Auguste Rodin. L’Illusion soeur d’Icare. 1895. Musée Rodin, Paris. [Photo by Dave Rytell]
This sculpture beguiled me when I saw it at the Musée Rodin. I so much wanted to touch her wing. It was marble but it looked like a living thing. It had the delicacy of feathers, the muscularity of pulsing blood, the soaring lift and resistance of a sail in the wind. It wasn’t the invention of D aedalus or Leonardo. It must have come from an angel, a condor, a clipper ship’s flying jib. And her body emerging from marble, plunging in free fall, legs akimbo, at once defying gravity while surrendering to it. And her breasts. This was not the mythical Icarus, but his sister apprehended in a dream.

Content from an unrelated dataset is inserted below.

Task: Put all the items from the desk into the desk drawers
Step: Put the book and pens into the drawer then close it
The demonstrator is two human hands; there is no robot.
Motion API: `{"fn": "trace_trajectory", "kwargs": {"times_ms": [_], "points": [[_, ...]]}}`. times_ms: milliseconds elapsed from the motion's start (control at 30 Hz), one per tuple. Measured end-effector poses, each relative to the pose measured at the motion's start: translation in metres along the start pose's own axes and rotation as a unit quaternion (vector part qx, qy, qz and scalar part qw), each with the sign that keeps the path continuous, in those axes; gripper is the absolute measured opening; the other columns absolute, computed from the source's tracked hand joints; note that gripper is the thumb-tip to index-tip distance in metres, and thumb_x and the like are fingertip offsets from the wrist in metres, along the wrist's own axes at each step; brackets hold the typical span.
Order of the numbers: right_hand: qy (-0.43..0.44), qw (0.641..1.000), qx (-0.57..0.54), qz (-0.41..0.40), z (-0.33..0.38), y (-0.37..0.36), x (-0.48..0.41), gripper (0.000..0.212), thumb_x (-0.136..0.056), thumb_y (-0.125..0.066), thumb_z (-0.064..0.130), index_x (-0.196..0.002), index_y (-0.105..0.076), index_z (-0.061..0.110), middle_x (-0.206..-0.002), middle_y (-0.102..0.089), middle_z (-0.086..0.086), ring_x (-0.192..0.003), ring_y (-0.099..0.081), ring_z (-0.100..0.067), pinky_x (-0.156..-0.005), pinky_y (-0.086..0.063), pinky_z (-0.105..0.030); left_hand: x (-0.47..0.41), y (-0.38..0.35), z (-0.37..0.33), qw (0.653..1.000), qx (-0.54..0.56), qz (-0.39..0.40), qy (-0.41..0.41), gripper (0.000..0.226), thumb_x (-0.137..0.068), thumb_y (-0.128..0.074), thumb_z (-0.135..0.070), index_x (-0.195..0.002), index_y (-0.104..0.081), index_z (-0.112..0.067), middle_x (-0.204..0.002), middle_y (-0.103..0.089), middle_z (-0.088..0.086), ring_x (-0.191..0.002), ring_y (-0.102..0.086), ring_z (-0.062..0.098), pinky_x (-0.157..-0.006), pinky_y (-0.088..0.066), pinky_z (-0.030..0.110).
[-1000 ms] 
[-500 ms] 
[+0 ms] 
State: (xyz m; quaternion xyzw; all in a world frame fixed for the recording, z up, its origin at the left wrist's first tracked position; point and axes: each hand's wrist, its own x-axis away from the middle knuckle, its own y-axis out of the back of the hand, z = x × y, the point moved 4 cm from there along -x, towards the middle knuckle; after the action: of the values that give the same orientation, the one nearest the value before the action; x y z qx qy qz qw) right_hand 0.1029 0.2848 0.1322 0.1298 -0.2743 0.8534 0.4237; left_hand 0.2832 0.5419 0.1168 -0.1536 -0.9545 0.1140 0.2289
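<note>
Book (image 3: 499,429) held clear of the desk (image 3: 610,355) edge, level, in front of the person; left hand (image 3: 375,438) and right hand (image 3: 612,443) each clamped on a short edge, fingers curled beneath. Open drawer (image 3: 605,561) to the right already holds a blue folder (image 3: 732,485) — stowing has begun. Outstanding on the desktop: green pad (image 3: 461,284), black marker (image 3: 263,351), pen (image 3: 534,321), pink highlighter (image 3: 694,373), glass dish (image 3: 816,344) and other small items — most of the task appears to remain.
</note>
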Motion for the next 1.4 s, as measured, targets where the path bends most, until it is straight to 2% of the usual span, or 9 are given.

I mentioned this sculpture in A Gavroche Retrospective, where I wrote about the surreal scene inside the Elephant in Place de la Bastille in Les Misérables IV.6.1-2. Victor Hugo and Rodin were proto- Surrealists long before Surrealism was a manifesto or a movement. The poets and artists we call Surrealists were descendants, not originals.
As often as not, the sculpture is identified as Icarus, not his sister. The full title is “Fall of Illusion – Sister of Icarus” (in French, L’Illusion soeur d’Icare). As the Rodin’s Works website explains, the sculptor created multiple variations on the theme. I haven’t found a definitive catalog reference or photograph of it, but there are several good Flickr images such as that linked here.